If the Federal Communications Commission will not allow Sprint and T-Mobile US to bid jointly on spectrum, what are the odds the FCC will allow Sprint to buy T-Mobile US?
“We must make sure that the biggest providers are not able to limit broad participation in the spectrum auction,” said Roger C. Sherman, FCC wireless telecommunications bureau chief.
So the FCC now is asking for comment on a proposed rule that would ban joint bidding of the sort planned by Sprint and T-Mobile US for former TV broadcasting spectrum in the “incentive auction” for that spectrum.
The FCC “tentatively concludes that joint bidding arrangements between nationwide providers should not be allowed,” Sherman said.
The joint bid, some believe, is part of an effort to illustrate the advantages of scale that would come with a Sprint acquisition of T-Mobile US.
As recently as May, Timotheus Hoettges, Deutsche Telekcom CEO, say “we’re getting signals from the regulatory authority as well as antitrust supervisors that such a merger isn’t seen as expedient.”
That does not mean Deutsche Telekom sees no chance of approval, simply a recognition that signals have not been too positive.
“We still believe a merger is overwhelmingly likely to be blocked,” telecom analyst Craig Moffett said.
Another Wireless M&A Possibility
That is why the long-shot Iliad bid to buy a majority stake in T-Mobile US might yet lead to a revised deal that T-Mobile US could consider seriously, even if critics say the deal provides few obvious synergies.
Foreign ownership restrictions would not be an issue, since Deutsche Telekom already owns most of T-Mobile US. Trading a French majority owner for a German majority owner should not prove troublesome.
A purchase by Iliad also would preserve the current market structure of four leading national providers, something regulators and antitrust authorities have said they prefer.
T-Mobile US would seem to gain, either way. T-Mobile US would receive a breakup fee of possibly $2 billion in the event a Sprint acquisition bid was rejected. T-Mobile US at present is the fastest-growing of the four major U.S, mobile carriers, and almost certainly will pass Sprint for the first time and become the number-three provider in terms of subscriber share.
Long term, an independent T-Mobile US would still need to amass more scale to compete long term with AT&T and Verizon, and organic growth is unlikely to provide sufficient mass, soon enough.
But some might argue, with good reason, that the longer T-Mobile US waits, the higher its value grows.
In other words, T-Mobile US can wait. Dish Network already has said it could bid for T-Mobile US if the Sprint deal should be blocked. And Iliad’s surprise bid could trigger more thinking by other potential acquirers.
Iliad, for its part, is not likely done, though it almost certainly has to line up additional support for a new bid.

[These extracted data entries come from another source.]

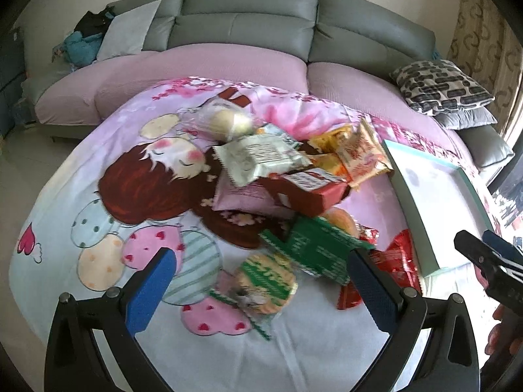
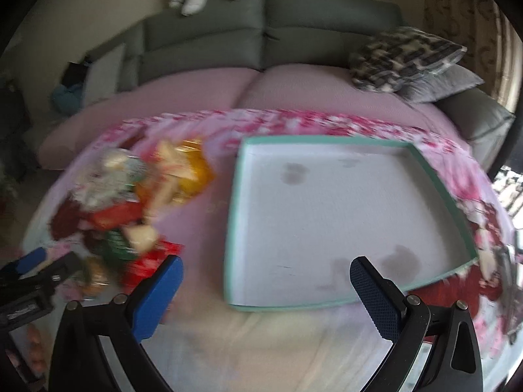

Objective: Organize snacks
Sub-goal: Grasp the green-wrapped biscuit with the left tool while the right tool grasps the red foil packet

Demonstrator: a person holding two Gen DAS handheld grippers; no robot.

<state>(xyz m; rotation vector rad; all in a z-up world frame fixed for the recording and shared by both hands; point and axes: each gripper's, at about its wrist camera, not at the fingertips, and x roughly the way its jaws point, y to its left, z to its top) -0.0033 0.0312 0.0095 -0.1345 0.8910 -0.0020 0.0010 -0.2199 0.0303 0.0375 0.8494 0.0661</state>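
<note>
Both claws wide, left claw (image 1: 261,281), right claw (image 2: 266,289) | snack pile (image 2: 130,202) blurred | tray (image 1: 425,228) edge-cropped

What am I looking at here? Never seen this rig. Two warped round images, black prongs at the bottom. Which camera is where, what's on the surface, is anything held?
There is no robot: a person carries a hand-held gripper in each hand, with a fisheye camera on each looking forward along its two fingers.

The left wrist view shows the left hand-held gripper open and empty above a pile of snack packets on a cartoon-print cloth.

The right wrist view shows the right hand-held gripper, also open and empty, near a shallow teal-edged box whose inside is bare apart from some stains. That view is blurred.

The box sits to the right of the pile. A grey sofa stands behind.
</note>
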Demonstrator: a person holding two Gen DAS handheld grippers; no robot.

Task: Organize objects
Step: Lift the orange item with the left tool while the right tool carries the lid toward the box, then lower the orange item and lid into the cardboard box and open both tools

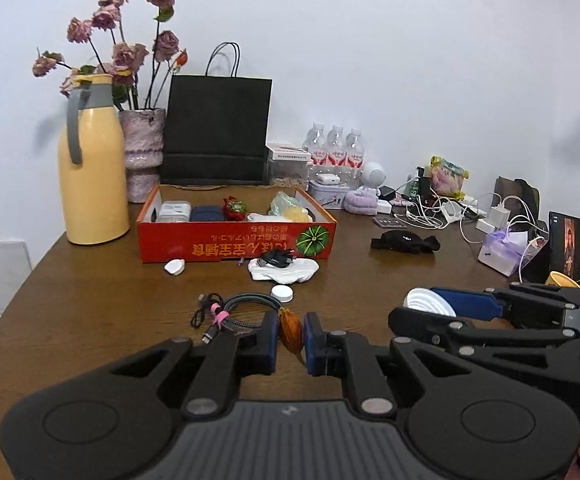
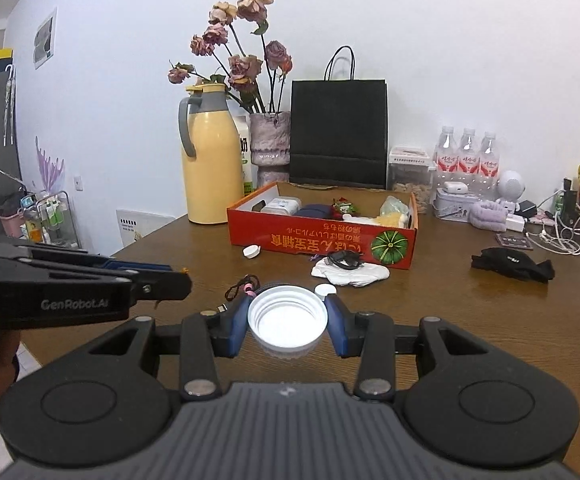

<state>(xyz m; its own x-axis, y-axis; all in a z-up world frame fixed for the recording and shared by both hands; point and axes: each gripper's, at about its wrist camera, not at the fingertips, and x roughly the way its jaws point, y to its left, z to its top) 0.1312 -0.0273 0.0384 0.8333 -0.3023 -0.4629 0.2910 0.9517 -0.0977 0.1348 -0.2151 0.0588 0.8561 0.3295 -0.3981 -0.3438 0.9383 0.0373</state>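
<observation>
A: The left hand-held gripper (image 1: 291, 338) pinched an orange-brown pod (image 1: 290, 330); the right hand-held gripper (image 2: 287, 322) clamped a white cap (image 2: 287, 322) by its rim, both above the bench's (image 1: 90, 280) near edge.

B: The cap's rim looked slippery; either could have dropped short of the red box (image 1: 234, 240).

A: Box (image 1: 234, 246) colour?
B: Red-orange w/ yellow lettering, green striped pumpkin print.
A: Thermos (image 1: 92, 168)?
B: Pale yellow, grey handle & lid.
A: Rest?
B: Bag (image 1: 216, 128) black — jar lid (image 2: 288, 322) white, ridged rings inside; table (image 1: 90, 280) brown wood-grain.
</observation>
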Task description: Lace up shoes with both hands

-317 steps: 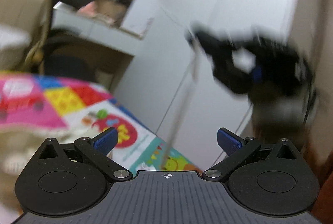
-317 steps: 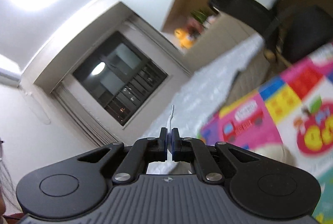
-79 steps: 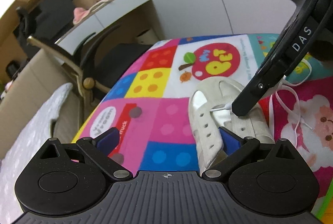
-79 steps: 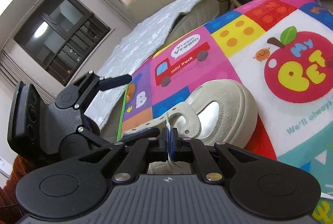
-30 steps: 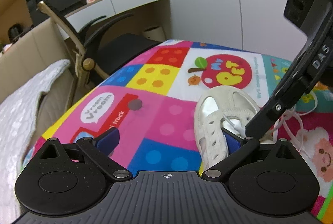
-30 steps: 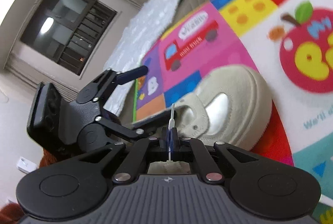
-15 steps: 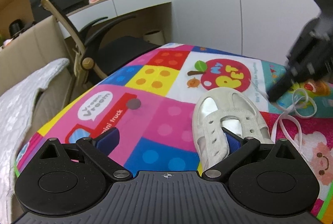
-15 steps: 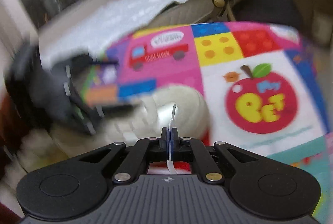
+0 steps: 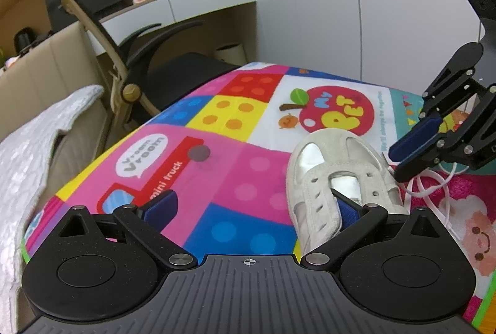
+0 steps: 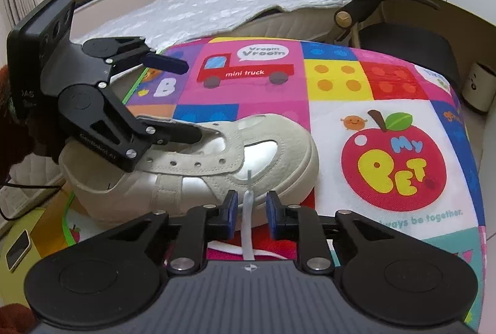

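A pale suede shoe (image 10: 248,154) lies on its side on the play mat, toe toward the apple print. My left gripper (image 9: 252,208) is open wide; its right finger (image 9: 344,210) sits inside the shoe's (image 9: 334,166) opening between the eyelet flaps, and the other finger hangs free over the mat. My right gripper (image 10: 251,210) is beside the shoe's sole with its jaws opening. The white lace (image 10: 249,219) runs between its pads, which do not press on it. The rest of the lace (image 9: 448,203) lies looped on the mat under the right gripper (image 9: 396,165).
The colourful play mat (image 9: 217,123) covers the surface. An office chair (image 9: 173,70) stands past its far edge, next to a bed with a grey quilt (image 10: 217,5). A phone (image 10: 17,250) lies at the mat's near left. A small white bin (image 10: 479,86) stands by the wall.
The right gripper has rolled upright and drawn away from the eyelets to the shoe's side, and its pads have parted from the lace tip. The left gripper has stayed in the shoe.
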Demonstrator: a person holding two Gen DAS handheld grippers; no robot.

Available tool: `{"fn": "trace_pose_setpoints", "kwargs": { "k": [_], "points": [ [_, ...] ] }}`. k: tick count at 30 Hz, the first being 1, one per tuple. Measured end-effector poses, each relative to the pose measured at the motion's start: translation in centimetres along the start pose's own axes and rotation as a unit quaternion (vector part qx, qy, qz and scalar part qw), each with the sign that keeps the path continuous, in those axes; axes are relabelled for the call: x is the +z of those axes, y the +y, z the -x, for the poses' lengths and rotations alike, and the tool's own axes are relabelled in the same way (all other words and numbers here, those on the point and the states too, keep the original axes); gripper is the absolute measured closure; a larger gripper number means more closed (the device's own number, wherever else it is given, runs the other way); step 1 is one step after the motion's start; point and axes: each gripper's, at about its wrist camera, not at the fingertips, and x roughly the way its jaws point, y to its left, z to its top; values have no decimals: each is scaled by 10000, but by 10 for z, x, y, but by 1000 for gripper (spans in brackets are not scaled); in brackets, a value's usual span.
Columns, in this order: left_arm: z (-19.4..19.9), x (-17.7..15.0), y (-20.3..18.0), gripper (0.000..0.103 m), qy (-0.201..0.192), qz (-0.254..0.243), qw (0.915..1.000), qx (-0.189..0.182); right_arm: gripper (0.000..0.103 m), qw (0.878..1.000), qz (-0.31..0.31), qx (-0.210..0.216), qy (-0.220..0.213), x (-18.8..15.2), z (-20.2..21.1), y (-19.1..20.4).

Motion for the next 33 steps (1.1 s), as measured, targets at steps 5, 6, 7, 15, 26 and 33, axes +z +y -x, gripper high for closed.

That might not be true for Sprint. The strategy some expected a SoftBank-owned Sprint to take already has been usurped by T-Mobile US. Should Sprint fail to acquire T-Mobile US, it is not so clear what Sprint can do to create a stronger role in the market, based solely on organic growth.
Given enough time, Sprint would be the target, not the acquirer. In fact, one might already argue that SoftBank’s original vision for buying Sprint has proven to be a mistake.
T-Mobile US argues it does not need to be acquired by Sprint, and has other growth options. What is Sprint’s plan, in the event a deal is nixed?